After losing his eyesight in a car accident seven years ago, Jason Esterhuizen can now cross the street a little bit more safely on his own, thanks to a new device that was implanted in his brain.
"I still can't put it into words. I mean, from being able to see absolutely nothing, it's pitch black. To all of a sudden seeing little flickers of light move around," Esterhuizen trailed off in awe as he spoke to UCLA Health.
Dr. Nader Pouratian is the neurosurgeon who conducted Esterhuizen’s life-changing surgery.
"Being able to tell where a doorway is. Being able to see sidewalk begins or ends, or where the crosswalk is are all extremely meaningful events that can help these people regain some form of independence," Pouratian said.

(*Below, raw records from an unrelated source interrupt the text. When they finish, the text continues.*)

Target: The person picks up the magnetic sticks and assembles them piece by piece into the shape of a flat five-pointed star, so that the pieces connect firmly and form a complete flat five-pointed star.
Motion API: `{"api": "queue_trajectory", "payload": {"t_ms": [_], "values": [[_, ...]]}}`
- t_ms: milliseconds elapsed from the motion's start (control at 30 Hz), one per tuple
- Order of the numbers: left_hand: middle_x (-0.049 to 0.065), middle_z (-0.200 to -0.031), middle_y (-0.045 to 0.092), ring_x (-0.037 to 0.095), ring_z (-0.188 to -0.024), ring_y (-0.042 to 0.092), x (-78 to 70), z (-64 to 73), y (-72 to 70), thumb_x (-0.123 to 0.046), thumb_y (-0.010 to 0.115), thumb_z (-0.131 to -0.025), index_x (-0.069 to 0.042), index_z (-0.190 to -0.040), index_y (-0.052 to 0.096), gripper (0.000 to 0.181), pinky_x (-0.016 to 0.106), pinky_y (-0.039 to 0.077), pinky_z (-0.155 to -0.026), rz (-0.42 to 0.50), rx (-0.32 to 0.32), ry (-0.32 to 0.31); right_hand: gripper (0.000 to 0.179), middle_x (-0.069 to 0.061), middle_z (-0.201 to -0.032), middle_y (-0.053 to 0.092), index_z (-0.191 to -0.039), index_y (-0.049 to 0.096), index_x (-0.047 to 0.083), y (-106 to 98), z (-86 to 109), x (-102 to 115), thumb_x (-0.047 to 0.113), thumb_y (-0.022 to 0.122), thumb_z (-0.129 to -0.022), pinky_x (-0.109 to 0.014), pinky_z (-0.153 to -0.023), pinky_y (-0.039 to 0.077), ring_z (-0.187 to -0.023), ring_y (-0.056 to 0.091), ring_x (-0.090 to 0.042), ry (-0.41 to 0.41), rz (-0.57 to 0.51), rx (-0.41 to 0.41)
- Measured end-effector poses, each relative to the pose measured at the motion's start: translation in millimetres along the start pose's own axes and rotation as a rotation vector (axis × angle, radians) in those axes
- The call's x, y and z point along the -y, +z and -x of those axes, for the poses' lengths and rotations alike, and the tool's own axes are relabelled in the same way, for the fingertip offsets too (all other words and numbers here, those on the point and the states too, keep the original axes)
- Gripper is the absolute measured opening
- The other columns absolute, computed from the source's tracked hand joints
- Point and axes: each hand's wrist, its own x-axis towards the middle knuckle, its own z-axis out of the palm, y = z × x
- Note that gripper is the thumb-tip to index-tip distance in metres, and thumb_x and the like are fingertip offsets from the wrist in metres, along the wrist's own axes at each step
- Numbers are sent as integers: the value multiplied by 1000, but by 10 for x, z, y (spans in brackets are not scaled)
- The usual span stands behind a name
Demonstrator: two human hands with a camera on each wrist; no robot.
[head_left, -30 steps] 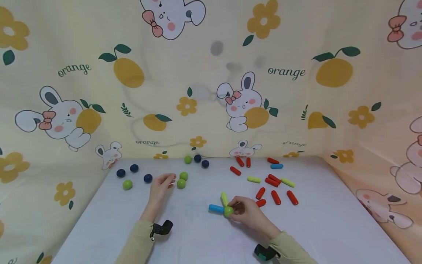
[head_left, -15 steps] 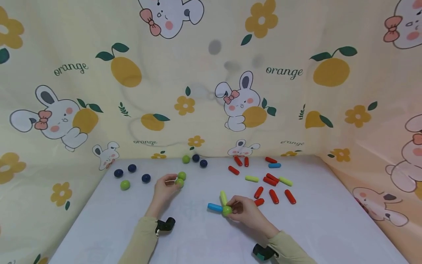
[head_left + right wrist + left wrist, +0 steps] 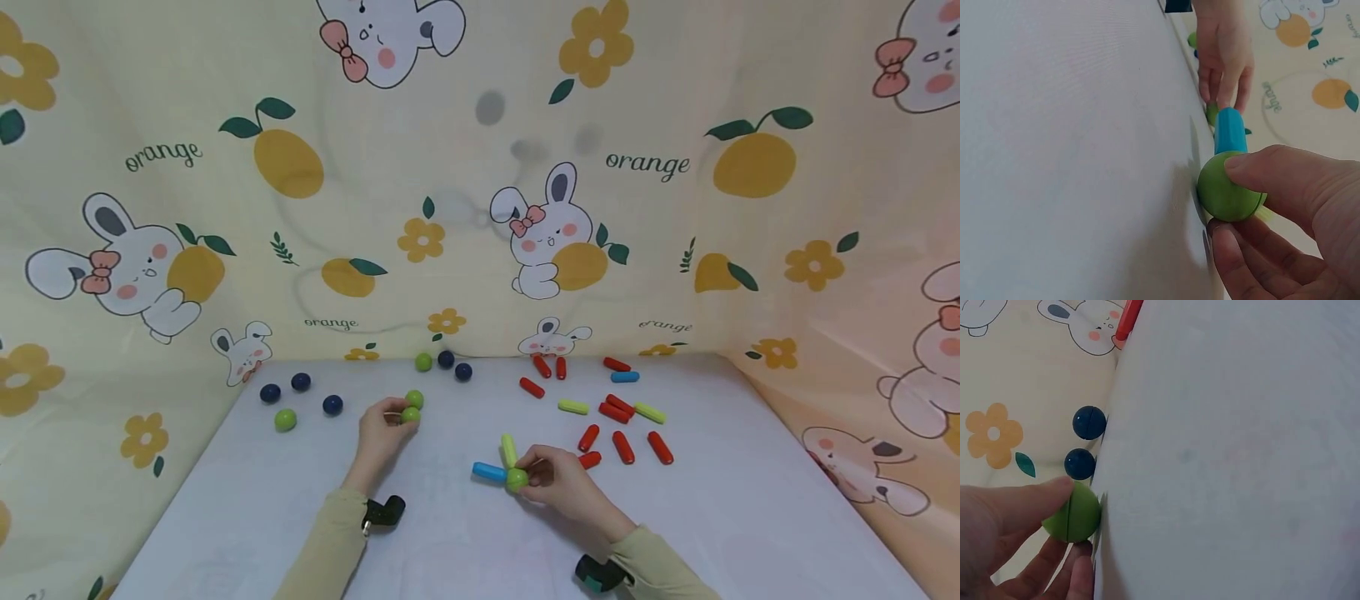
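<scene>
My left hand point(image 3: 381, 433) pinches a green ball point(image 3: 410, 415) between thumb and fingers, close over the table. In the left wrist view a seam line runs across this green ball point(image 3: 1074, 515). Another green ball point(image 3: 415, 398) lies just behind it. My right hand point(image 3: 558, 482) holds a second green ball point(image 3: 1230, 187) between thumb and fingertips near the table's middle. A blue stick point(image 3: 489, 472) juts left from that ball, and a light green stick point(image 3: 509, 450) points away toward the back.
Dark blue balls point(image 3: 332, 405) and a green ball point(image 3: 285, 419) lie at the left; more balls sit at the back edge. Red sticks point(image 3: 622, 447), light green sticks point(image 3: 573, 407) and a blue stick point(image 3: 625, 377) are scattered right. A printed curtain point(image 3: 420, 283) rises behind the table.
My left hand has moved right and taken hold of the nearer green ball. The right hand stays in place with its ball and the two sticks.
</scene>
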Motion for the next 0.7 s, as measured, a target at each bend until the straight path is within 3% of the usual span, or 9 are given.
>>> {"api": "queue_trajectory", "payload": {"t_ms": [233, 467, 700], "values": [[6, -109, 62, 21, -94, 58, -16, 80, -1, -10, 75, -82, -7, -113, 65, 33, 34, 51, -81, 20, 35, -26, 28, 1, -105, 63, -107, 65, 14, -19, -18, 22, 13, 77, -82, -29, -81, 54, -90, 61, -19, 1, -18, 32], [6, -113, 61, 20, -99, 60, -147, 213, 103, -17, 72, -86, -7, -118, 64, 34, 35, 52, -86, 107, 181, -60, 29, 0, -108, 63, -108, 65, 14, -52, -39, 14, 11, 77, -81, -32, -85, 53, -95, 61, -20, -8, -44, 60], [6, -110, 63, 19, -99, 59, -242, 259, 348, -21, 70, -87, -7, -117, 64, 33, 31, 52, -84, 96, 310, -39, 30, 0, -109, 62, -108, 66, 14, -56, -68, -8, 10, 77, -81, -32, -87, 53, -98, 60, -20, -17, -48, 78]]}}
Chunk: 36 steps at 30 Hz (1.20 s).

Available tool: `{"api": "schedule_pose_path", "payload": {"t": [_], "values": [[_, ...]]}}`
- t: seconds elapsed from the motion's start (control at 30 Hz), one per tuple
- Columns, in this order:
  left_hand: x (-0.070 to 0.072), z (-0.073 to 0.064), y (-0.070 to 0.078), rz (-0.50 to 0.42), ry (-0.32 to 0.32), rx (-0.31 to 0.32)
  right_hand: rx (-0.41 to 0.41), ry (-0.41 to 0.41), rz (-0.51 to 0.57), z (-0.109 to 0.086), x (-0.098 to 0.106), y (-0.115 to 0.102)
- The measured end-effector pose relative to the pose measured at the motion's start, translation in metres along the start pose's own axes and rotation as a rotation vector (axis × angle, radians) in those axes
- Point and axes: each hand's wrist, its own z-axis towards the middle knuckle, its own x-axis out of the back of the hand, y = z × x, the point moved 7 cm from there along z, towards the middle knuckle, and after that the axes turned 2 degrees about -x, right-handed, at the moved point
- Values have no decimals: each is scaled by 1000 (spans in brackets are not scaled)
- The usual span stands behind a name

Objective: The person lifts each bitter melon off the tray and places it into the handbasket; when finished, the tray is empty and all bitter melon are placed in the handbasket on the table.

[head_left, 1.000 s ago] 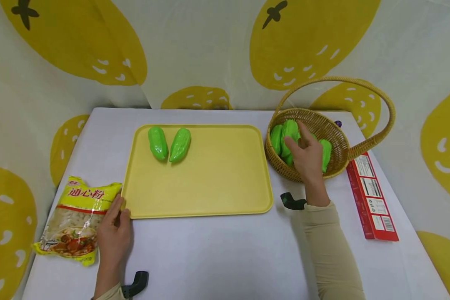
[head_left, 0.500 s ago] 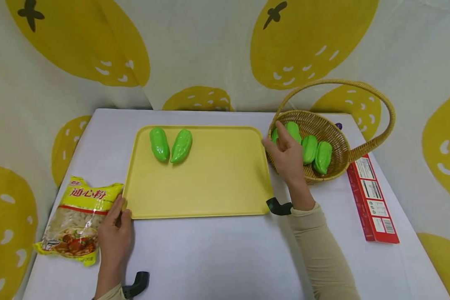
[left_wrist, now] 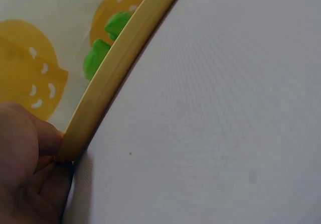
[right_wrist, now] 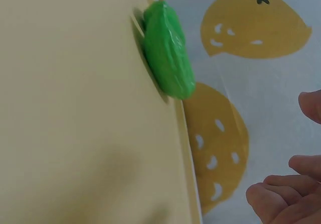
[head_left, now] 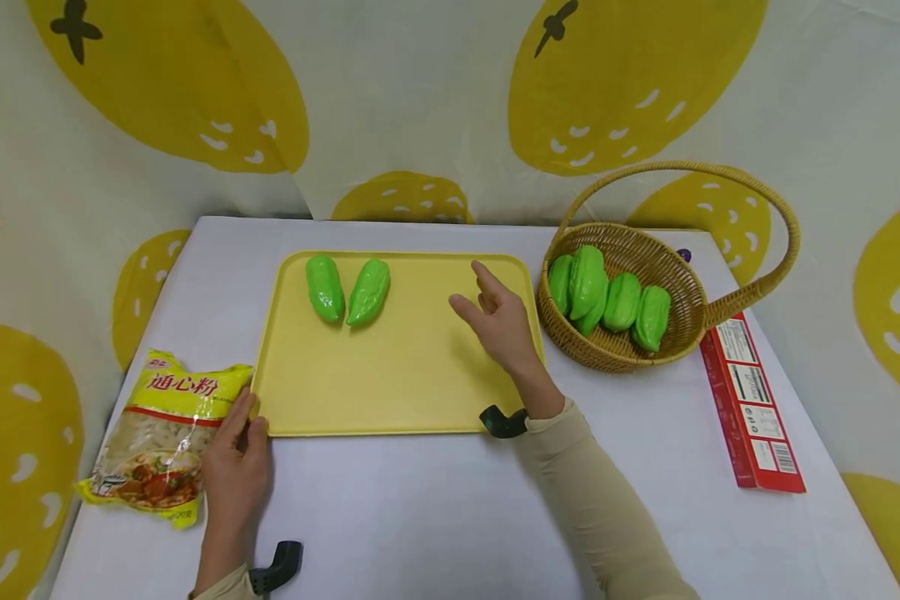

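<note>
On the yellow tray (head_left: 390, 383), two glossy green ribbed fruits, like plastic star fruit, lie side by side near the back left: the left fruit (head_left: 325, 288) and the right fruit (head_left: 369, 292). My left hand (head_left: 234, 471) grips the tray's front left corner, its thumb and fingers at the rim in the left wrist view. Over the tray's right half is my right hand (head_left: 498, 323), fingers apart and holding nothing. Several more green fruits (head_left: 588, 282) are in the wicker basket (head_left: 600, 358) to the right of the tray.
A yellow-topped bag of pasta (head_left: 157, 433) lies left of the tray, beside my left hand. Right of the basket is a long red box (head_left: 753, 408). The basket's tall handle (head_left: 757, 287) arches up and leans right. A small purple thing (head_left: 684, 255) shows behind the basket.
My right hand has moved left, out of the basket and over the tray, with nothing in it. My left hand stays at the tray corner. The two fruits on the tray have not moved.
</note>
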Motion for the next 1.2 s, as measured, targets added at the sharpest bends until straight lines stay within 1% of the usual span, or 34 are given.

The device, called the Orion, was implanted over the visual cortex in Esterhuizen’s brain. It converts images from a tiny video camera on a pair of sunglasses into a series of electrical pulses. The pulses stimulate electrodes in Esterhuizen’s brain, allowing him to see patterns of light, which act as visual cues.
The glasses also come with a belt that includes a button that can be pushed in order to amplify dark objects in the sun and light objects in the dark.
Currently, the implant stimulates the left side of the patient’s brain, so they can only perceive visual cues from their right field of vision. The ultimate goal is for the implant to work on both sides of the brain for a full field of vision.
"We basically have the video camera and the video processing unit performing the functions of what the eye normally does and we go directly back to the brain," Pouratian said.
"It's little white dots on a black background. It's like looking up at the stars at night,” Esterhuizen said.
Now Esterhuizen can determine light from dark.
"Someone moving across the room, walking past me or walking away from me or it's a light against a wall, it was just amazing to have some form of vision again."